> **Data items**
────

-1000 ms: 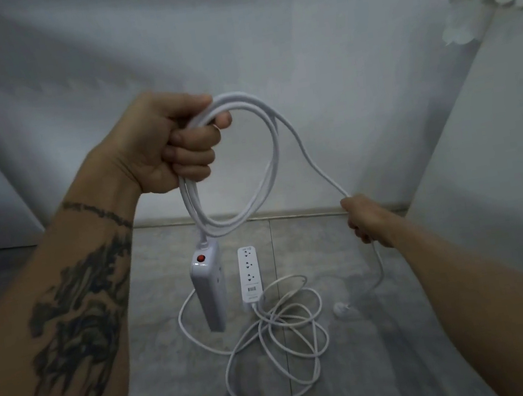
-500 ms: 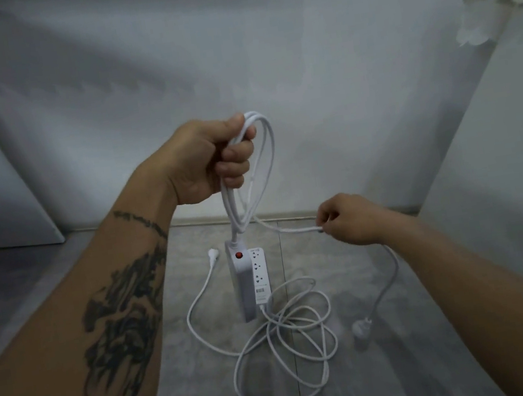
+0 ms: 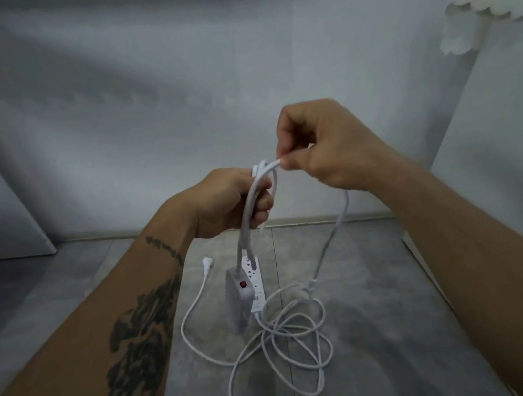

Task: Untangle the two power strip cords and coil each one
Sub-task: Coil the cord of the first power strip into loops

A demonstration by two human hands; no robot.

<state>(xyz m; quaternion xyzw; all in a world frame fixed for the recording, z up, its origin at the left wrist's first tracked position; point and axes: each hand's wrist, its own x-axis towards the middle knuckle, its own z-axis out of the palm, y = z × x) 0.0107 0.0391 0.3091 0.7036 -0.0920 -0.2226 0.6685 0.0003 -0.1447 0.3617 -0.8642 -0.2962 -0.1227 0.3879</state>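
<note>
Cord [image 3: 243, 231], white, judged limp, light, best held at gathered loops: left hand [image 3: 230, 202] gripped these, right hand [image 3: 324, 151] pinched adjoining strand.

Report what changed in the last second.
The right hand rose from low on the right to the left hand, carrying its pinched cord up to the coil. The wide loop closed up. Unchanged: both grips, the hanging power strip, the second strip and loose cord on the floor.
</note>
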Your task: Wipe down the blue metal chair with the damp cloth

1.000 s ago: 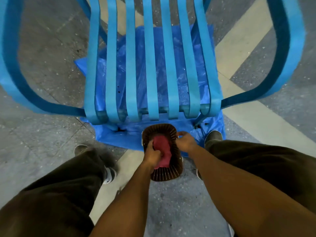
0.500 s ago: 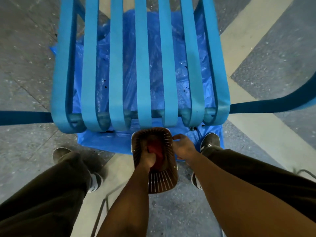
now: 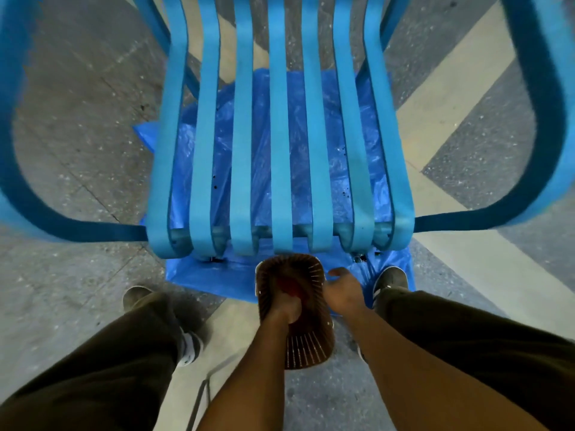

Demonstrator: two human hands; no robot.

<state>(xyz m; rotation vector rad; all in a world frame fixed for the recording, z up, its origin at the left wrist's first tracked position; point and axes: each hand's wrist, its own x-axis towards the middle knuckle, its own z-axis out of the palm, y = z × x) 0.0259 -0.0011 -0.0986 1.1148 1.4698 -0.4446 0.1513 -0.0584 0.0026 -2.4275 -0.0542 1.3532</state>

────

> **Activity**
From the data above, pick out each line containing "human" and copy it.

> **Reply**
A demonstration by two human hands; no robot.
Demonstrator: two human hands; no robot.

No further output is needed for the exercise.